**Goal of the exercise**
The reply has to be a number alone, equal to how many lines in the entries below hold the string "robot".

** Opening Data shown block **

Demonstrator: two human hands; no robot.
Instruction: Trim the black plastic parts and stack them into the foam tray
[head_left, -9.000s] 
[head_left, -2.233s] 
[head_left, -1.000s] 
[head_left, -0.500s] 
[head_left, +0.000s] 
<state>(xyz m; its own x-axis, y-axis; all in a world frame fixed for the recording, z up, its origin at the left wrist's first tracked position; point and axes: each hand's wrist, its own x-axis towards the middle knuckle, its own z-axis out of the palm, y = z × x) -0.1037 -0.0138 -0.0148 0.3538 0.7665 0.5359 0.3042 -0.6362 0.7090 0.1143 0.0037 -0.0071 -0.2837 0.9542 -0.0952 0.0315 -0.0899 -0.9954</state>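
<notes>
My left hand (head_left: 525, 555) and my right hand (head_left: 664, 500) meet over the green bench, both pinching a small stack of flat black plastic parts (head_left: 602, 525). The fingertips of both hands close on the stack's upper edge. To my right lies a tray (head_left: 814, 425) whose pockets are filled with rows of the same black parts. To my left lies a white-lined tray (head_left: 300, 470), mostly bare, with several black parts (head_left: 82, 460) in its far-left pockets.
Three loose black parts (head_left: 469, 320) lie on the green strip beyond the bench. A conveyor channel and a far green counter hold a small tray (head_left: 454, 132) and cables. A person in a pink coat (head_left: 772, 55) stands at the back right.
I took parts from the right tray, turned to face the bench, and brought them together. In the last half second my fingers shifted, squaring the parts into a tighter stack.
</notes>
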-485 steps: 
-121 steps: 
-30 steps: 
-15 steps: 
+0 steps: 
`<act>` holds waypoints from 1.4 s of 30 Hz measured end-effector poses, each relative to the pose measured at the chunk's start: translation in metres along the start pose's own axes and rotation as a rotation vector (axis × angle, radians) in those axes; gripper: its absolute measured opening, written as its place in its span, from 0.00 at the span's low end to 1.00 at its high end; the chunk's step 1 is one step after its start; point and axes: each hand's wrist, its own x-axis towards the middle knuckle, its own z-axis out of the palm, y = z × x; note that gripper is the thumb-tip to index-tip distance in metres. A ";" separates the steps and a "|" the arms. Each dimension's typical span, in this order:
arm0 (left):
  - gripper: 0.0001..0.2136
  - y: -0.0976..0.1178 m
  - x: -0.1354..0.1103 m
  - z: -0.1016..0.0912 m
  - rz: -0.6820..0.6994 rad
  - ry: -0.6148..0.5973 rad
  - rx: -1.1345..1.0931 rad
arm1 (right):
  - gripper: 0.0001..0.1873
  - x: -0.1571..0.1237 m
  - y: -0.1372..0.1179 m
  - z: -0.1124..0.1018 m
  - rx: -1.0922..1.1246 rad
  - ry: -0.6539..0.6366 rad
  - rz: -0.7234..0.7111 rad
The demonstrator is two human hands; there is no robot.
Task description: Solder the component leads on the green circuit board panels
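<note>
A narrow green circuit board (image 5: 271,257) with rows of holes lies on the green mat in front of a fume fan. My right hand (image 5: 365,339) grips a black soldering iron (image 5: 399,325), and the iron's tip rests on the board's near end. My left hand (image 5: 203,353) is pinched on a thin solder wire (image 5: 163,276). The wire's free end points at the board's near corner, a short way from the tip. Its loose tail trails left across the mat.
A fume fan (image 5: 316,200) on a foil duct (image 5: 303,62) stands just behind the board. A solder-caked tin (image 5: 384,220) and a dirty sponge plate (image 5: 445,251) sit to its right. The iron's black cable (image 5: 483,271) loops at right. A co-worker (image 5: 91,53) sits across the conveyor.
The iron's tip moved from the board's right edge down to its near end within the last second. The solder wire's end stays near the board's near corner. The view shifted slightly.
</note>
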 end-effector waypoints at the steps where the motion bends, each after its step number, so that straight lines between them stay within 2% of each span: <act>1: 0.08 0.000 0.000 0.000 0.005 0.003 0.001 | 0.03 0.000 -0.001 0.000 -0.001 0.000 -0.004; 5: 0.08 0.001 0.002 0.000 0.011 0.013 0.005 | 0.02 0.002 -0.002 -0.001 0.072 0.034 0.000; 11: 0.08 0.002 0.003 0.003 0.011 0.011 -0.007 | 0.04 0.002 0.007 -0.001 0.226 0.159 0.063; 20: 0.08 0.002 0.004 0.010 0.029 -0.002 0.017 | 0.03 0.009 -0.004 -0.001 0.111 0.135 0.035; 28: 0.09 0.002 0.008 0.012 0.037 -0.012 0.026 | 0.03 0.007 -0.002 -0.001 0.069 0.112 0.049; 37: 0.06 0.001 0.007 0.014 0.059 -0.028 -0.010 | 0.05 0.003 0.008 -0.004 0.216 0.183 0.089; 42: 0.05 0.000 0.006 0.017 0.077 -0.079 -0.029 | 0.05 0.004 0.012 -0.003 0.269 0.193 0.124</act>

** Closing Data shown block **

**Answer space**
2